The Return of Dekema

October 27, 2007

Ed Dekema started his own record label, Dekema Records, in 1991. He said he “ended up” in Seattle just when the music industry was taking off here. “It was easy to jump on the ship,” he said.

The label was noteworthy for releasing an EP by the group The Fire Ants, which included former Nirvana drummer Chad Channing. The legendary grunge music producer Jack Endino produced the EP, which was named “Stripped.”

Ed abandoned the label a few years later. “I put things on hold because I started having kids,” he said.

Recently, Ed decided to start the label up again. Right now he divides his time between his family, his day job at ShareBuilder, an online share-trading Web site with offices in Bellevue, and the label.

“In the 90s I had to work with the local scene,” Ed told me, contrasting the earlier work he did with the label with what he’s doing now. He said he now prefers long-distance relationships with his bands.

“It’s time consuming to have a personal relationship with the band,” he said. “Now there’s no pull to go out to the clubs.” New technology allows him to promote and distribute music from bands from all over the world without leaving his desk.

Promonet” is a software package that independent record labels can use to promote their music on internet radio stations, online magazines and online music stores such as iTunes and Rhapsody. Ed said he’s been using Promonet, but since he’s had a lot of trouble getting anyone at the company to return his phone calls or emails he’s looking into some of their competitors, such as Tune Core.

Full disclosure: Dekema Records is releasing a single for my band, White Helicopter.

The Hideout

October 13, 2007

I spoke with Alan Chizmar, owner and operator of The Hideout Studio, earlier tonight.

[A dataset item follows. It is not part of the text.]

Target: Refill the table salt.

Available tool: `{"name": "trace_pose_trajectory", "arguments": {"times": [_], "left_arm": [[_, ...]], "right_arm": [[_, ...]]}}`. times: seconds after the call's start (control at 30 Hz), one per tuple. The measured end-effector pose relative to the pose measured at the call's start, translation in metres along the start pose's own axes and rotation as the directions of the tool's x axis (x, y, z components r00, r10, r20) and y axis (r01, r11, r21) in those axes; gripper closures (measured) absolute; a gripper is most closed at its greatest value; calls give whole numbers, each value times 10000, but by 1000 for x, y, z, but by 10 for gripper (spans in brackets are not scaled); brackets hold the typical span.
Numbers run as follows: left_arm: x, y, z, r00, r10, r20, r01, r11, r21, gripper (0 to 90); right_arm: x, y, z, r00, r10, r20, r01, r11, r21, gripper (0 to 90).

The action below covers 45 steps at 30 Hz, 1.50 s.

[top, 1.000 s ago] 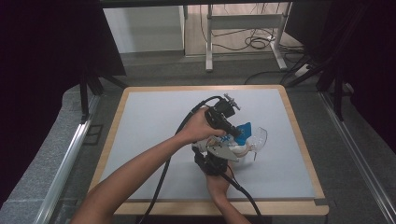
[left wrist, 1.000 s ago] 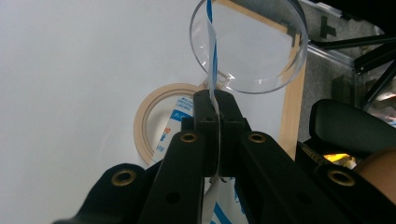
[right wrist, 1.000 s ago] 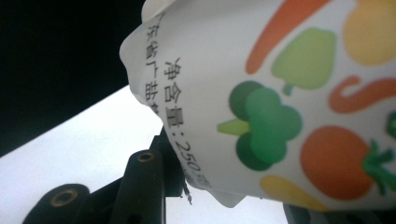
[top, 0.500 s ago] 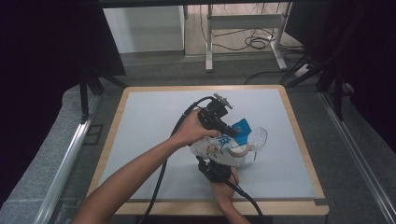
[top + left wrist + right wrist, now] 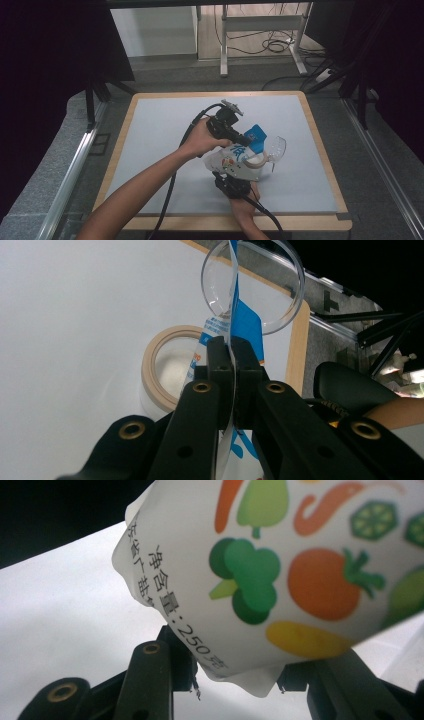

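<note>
A white bag [image 5: 234, 163] printed with vegetables, blue at its top, hangs tilted over the middle of the table. My left gripper [image 5: 248, 138] is shut on the bag's flat top edge [image 5: 246, 322], the pads [image 5: 218, 357] pressed together on the film. From below, my right gripper [image 5: 234, 176] holds the bag's bottom corner [image 5: 240, 672] between its jaws, which stand partly apart with the bulging bag [image 5: 280, 570] filling the gap. In the left gripper view my left gripper [image 5: 232, 347] points down toward the table.
A clear round plastic dish [image 5: 276, 146] stands just right of the bag, seen on edge behind the film [image 5: 280, 300]. A beige ring of tape [image 5: 150, 371] lies on the pale grey mat [image 5: 160, 135]. A wooden rim [image 5: 320, 150] frames the mat.
The left gripper and the bag's blue top have edged slightly to the left. The right hand stays where it was.
</note>
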<state>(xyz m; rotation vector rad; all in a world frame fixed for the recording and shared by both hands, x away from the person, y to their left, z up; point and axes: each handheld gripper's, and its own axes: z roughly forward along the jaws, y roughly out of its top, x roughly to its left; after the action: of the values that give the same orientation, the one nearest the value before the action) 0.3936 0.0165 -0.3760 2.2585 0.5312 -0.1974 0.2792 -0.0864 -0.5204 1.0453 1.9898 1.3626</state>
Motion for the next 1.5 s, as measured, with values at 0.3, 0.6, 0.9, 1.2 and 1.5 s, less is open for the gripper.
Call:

In the interest of full disclosure, I have worked with Al before on recording projects. Most of the people I will write about in this blog were introduced to me in the course of my musical work. I hope this will serve to illustrate the importance of networking, and how it is done, but I will always let you, the reader, know about my connections to these people so you can make up your own mind about my objectivity.

The Hideout has been in operation for three years, since Al moved to Seattle from Arizona. His experience as a performer and sound engineer goes back more than 20 years.

“Something I learned about 10 or 15 years ago, sometimes I can apply that knowledge to a project we’ve got here,” he said.

“Money’s always a concern—it’s a struggling thing,” he said. Although the returns on recording projects are not usually great, Al said it’s “a passion for creating” that drives him. “I like sharing my knowledge,” he said.

Right now the studio is outfitted with an ADAT HD24 for the actual tracking, and the music is dumped into a computer running Adobe Audition for automated mixes.

“Everything is gated and compressed at the front end, which makes clean up easier,” Al added.

In addition, the studio just acquired a Tascam ATR-60 analog tape machine, which is used during the mastering phase to add what Al calls “presence and depth” to the computer mixes. Basically it gives the music a vintage ’70s or ’80s sound, he said.

The studio’s chief sound engineer, James Sullivan, has been “monumental,” Al said, both in terms of choosing equipment and knowing how to make the sounds work the way the musicians want them to.

Al will be judging a battle-of-the-bands contest this weekend as a way to help increase the exposure of the studio. “Basically what builds a great studio is reputation,” he said. Roy’s Rehearsal Studio is sponsoring the contest, and Roy is friends with James Byler, a local promoter who first introduced me to Al. I’ll probably write more about James later on.

Pleased to meet you.

October 5, 2007

Seattle is a city that gives itself a lot of credit for its music scene. It nurtured the careers of Quincy Jones and Ray Charles. Jimi Hendrix grew up here, and even though Kurt Cobain was from Aberdeen, people all over the world still associate Nirvana and the grunge music of the ’90s with Seattle. Kenny G attended the University of Washington (he majored in accounting), and in our decade Seattle has become an important center for a new genre, indie.

My name is Milo Anderson. I live in Seattle too, and in this blog I hope to give you, the reader, some news and information on some of the important people and places in Seattle’s music industry, told from the point of view of a cynical underdog.

I am a musician who moved here four years ago from Alaska to seek my fortune. I was a music theory and composition major in college before I switched to journalism, and in fact this blog will satisfy a major assignment for one of my reporting classes in this, my last quarter at the UW.

In addition to attending classes full-time, I also play in several bands here in Seattle–you can find their Myspace pages at www.myspace.com/americannight and www.myspace.com/whitehelicopter–and this has put me in touch with a multitude of characters. I have met many other musicians, sound engineers, nightclub owners and bouncers, intellectual property lawyers, agents and people from record companies.

This blog will provide an inside look at the people who make things happen in the music industry here–and the people who are all talk.  I hope this information will be useful to other musicians who, like me, are trying to find success here, but I also hope it will interest music fans who want to know more about how, and why, music is made.